What Zigic did in the closing moments was absolutely horrendous. To pick up two silly bookings, when he’s only our second striker and the match practically a foregone conclusion, was just stupid. As far as I know, it’s only a 1 match ban for second yellow sending offs so hopefully the damage isn’t enormous. With so many injuries in this congested winter period though, the last thing we needed was to have another player, a key player, unavailable.
A look at the squad
I must say that I’m starting to strongly question Clark’s persistence with Steven Caldwell. He’s been almost an ever-present for us this season – there have been just 2 league matches in which Caldwell hasn’t played – but is that on merit? In every game I’ve seen him play this season, he’s looked sluggish on the ball and consistently easily beaten for speed. I can’t quite understand why Clark sticks with him. The only ways in which I could defend those decisions are that as fans, we don’t see what Clark sees day in, day out on the training field and also that he perhaps had limited alternative options.

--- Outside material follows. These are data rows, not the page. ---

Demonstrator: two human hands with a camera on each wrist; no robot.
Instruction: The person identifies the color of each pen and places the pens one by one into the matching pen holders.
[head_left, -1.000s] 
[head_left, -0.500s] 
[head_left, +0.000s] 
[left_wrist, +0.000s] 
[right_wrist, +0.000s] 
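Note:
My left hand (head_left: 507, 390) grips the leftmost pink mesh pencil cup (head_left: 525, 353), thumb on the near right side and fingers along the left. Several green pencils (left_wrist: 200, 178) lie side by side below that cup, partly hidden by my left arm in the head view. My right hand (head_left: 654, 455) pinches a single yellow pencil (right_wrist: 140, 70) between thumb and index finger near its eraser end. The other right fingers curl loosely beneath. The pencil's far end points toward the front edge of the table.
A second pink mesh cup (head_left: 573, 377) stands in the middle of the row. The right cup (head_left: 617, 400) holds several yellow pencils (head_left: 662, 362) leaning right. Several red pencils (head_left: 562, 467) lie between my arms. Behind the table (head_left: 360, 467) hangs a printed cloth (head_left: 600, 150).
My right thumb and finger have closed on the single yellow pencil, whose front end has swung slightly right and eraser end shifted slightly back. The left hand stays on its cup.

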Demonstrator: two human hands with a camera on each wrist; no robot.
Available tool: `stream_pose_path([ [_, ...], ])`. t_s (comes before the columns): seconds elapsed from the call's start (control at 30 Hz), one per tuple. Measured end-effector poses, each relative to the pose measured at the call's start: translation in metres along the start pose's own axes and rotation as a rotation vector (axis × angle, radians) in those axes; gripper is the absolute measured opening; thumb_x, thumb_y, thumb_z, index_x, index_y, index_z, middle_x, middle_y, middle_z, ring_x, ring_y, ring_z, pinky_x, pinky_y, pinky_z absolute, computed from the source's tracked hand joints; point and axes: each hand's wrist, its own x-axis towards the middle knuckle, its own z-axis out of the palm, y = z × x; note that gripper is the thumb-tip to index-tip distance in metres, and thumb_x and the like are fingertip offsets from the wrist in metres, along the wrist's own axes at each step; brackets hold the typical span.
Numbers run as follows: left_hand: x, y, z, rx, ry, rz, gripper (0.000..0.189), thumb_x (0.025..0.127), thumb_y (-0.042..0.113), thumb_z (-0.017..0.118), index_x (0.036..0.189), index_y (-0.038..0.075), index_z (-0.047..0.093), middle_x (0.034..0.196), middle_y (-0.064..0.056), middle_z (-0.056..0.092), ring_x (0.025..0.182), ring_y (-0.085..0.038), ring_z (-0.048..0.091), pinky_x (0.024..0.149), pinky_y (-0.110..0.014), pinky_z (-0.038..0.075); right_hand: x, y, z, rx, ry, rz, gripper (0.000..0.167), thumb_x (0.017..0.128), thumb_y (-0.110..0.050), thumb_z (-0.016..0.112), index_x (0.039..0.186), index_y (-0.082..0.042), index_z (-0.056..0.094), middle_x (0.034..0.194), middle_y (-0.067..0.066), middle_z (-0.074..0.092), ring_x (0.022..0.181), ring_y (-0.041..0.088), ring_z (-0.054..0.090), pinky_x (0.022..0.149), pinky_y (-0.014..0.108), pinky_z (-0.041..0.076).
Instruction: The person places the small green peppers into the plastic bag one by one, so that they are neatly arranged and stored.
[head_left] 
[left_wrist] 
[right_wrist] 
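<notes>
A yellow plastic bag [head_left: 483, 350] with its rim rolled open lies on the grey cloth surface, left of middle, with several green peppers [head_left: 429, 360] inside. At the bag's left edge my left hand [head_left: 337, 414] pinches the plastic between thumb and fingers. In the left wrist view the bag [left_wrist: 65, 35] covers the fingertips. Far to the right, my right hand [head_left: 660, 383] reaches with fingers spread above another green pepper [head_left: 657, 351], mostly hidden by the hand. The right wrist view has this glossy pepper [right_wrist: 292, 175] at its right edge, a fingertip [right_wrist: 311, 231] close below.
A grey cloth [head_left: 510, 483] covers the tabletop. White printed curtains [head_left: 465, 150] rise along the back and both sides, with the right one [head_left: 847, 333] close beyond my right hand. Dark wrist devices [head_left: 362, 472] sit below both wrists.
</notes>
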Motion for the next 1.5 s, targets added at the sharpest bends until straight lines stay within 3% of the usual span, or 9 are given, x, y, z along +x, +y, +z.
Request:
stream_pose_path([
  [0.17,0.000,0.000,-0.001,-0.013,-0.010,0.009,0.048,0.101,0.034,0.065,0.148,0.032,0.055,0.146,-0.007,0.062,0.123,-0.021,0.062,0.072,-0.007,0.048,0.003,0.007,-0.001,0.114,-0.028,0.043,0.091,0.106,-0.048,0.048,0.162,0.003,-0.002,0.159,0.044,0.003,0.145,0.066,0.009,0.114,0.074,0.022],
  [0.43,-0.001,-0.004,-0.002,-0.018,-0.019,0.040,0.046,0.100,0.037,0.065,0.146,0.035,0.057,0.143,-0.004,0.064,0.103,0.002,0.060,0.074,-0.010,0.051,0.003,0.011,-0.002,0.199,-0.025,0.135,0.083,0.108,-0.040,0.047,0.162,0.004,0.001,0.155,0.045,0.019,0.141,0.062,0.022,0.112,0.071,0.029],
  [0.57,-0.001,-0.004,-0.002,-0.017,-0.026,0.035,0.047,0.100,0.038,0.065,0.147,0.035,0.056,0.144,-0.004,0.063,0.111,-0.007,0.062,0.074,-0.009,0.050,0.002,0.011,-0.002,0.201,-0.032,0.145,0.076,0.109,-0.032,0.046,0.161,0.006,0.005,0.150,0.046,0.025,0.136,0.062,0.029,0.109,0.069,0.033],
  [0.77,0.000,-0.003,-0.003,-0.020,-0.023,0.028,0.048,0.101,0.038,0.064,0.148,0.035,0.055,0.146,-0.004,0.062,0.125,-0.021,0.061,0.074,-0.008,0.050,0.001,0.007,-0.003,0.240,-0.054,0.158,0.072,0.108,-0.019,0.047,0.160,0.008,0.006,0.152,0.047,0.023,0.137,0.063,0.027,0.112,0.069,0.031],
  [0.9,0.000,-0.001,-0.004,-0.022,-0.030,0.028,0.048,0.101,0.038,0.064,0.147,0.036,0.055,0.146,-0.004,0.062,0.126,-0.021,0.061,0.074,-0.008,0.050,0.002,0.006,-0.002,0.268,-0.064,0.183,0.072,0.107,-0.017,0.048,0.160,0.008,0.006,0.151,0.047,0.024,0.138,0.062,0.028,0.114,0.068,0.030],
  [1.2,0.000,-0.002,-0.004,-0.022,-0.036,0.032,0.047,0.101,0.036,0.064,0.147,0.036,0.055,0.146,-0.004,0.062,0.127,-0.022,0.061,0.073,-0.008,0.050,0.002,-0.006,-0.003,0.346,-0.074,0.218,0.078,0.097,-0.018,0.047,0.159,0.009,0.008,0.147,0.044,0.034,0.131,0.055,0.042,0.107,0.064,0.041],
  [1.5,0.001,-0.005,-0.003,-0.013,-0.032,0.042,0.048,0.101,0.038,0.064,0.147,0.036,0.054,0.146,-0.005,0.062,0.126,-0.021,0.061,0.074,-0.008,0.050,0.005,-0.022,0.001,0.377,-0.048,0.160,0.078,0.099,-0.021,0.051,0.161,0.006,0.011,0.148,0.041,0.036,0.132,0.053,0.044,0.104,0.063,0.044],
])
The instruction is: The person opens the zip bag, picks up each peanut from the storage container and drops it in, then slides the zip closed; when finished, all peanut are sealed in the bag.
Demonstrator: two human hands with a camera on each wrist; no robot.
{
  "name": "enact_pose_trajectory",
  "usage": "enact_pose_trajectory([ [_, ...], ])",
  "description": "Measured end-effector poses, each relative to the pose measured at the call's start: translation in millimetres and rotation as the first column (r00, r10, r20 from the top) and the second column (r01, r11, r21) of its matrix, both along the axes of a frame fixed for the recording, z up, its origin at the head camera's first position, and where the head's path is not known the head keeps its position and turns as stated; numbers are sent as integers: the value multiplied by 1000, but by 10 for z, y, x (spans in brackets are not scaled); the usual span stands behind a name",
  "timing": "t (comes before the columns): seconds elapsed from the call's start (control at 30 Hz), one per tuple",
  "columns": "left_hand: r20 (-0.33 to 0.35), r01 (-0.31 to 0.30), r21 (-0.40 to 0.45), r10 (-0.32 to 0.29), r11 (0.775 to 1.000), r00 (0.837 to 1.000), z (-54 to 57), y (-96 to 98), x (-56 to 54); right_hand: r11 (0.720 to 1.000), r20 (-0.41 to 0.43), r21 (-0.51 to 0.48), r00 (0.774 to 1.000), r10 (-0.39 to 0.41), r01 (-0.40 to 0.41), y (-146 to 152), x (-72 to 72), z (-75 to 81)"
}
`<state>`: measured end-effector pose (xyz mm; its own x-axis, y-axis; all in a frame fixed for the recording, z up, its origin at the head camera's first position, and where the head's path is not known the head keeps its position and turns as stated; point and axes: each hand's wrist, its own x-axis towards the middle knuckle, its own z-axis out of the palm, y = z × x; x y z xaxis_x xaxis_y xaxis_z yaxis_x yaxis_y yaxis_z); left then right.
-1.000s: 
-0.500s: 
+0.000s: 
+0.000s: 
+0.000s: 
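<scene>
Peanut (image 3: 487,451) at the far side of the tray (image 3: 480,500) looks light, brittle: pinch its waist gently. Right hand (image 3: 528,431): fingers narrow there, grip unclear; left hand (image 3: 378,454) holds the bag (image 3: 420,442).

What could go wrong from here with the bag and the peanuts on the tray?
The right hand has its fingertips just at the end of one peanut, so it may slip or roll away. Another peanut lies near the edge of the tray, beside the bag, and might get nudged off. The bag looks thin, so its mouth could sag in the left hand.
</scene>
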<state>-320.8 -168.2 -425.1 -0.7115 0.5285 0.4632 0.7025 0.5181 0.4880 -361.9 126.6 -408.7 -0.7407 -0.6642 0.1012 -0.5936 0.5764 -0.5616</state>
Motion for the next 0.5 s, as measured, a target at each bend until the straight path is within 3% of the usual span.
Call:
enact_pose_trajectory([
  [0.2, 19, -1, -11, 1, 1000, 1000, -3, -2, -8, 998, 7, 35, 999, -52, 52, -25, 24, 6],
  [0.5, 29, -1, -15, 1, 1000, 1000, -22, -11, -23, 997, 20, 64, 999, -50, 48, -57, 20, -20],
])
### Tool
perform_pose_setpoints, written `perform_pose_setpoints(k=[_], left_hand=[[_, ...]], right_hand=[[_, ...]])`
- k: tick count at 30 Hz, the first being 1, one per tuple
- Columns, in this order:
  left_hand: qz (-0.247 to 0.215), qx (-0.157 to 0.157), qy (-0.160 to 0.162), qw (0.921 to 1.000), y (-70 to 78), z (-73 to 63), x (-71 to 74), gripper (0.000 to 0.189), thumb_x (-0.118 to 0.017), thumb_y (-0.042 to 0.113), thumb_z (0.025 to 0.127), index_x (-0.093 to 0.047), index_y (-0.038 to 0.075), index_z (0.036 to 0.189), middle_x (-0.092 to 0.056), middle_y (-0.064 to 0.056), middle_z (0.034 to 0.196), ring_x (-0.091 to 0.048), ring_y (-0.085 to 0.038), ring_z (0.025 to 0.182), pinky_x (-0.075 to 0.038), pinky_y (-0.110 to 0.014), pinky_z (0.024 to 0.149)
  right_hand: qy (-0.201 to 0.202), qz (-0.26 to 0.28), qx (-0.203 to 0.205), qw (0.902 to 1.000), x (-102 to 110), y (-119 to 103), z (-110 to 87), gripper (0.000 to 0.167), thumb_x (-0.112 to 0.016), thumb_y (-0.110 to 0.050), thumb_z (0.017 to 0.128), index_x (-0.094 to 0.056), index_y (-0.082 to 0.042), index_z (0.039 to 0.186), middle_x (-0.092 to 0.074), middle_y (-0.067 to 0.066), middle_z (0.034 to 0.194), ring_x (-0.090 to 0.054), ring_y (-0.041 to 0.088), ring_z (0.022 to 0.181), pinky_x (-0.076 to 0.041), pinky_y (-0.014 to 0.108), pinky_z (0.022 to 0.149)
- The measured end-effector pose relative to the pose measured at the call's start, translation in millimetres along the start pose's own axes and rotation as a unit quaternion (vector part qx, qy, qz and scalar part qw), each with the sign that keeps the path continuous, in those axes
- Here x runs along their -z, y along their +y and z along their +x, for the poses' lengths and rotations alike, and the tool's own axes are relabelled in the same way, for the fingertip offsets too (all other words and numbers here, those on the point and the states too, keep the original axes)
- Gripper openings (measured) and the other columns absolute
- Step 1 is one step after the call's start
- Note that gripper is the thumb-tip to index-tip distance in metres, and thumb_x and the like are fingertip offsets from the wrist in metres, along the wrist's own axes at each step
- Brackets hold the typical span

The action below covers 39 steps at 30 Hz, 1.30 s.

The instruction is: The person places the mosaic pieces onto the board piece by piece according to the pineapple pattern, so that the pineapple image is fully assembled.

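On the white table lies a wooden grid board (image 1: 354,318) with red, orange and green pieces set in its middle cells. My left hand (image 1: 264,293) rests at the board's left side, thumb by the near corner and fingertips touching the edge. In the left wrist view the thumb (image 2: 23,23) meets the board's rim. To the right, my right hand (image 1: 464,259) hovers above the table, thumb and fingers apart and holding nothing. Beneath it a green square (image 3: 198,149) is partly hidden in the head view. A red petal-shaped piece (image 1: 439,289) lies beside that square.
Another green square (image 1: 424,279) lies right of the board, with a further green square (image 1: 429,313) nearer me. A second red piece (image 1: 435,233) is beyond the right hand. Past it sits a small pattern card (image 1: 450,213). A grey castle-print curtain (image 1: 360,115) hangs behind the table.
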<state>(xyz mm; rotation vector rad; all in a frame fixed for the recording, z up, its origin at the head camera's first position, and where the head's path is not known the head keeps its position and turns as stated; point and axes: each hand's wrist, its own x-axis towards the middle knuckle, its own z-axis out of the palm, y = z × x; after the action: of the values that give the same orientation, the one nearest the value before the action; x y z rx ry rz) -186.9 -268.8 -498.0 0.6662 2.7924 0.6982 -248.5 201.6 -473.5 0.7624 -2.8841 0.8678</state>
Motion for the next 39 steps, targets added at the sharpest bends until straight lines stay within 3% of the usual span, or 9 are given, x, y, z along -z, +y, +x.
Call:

Pablo Ibanez has looked shaky at the back whenever I’ve seen him play, though if it were my decision I’d have opted to entrust Pablo with a run in the side to see whether he can help better our defensive record. Caldwell’s lack of pace seems to me to be one of the key factors behind our poor displays at the back. It needs changing.Another decision I’d like to see Clark consider making, if Butland does indeed get a transfer away, is to give Colin Doyle some match practice. The reality is that the club are going to need to sell Butland to have any chance of getting short-term money in, whether it would go into Carson’s pocket I don’t know, but either way the young keeper will be sold. If the boards’ intentions are to grab themselves some money, they’ll probably sell Butland. If the boards’ intentions are to take the club out of debt and keep it running, they’ll probably sell Butland. It seems an inevitability. That being the case, I’d have perhaps liked to have seen some forward planning from Clark by giving Doyle a chance. Then again, we don’t know what conversations have taken place behind the scenes at the club, whether Butland wants to go, or whether it is within Pannu’s or Clark’s plans to let him leave.
In midfield, I’m starting to wonder if there is some potential behind the partnership of Reilly and Mullins- Reilly doing the running and Mullins holding shape in front of the defence. Mullins, for all his critics (myself included), hasn’t in fact played too badly in the last couple of games I’ve seen him. When a player is hitting a poor run of form and being slated to some extent by the fans, it’s easy to spot the mistakes he makes, it’s not so easy to see what he’s actually doing for the team. Playing defensive midfield can be a thankless task, because you are loved by fans for being able to beat a man and score a great goal, but as an anchor man it’s about your positional sense and ability to spot danger- skills much less noticeable. Conversely, when you make a mistake as a defensive midfielder by giving the ball away, everyone sees it. I hope the fans will be able to analyse more what Mullins is doing for this team in terms of snuffing out attacks, before jumping on the bandwagon of slagging him off. It’s easy to support players when everything’s going swimmingly, but we need to keep a sense of perspective. If Mullins was making the mistakes he has been and we were near the top, no-one would have a go at him.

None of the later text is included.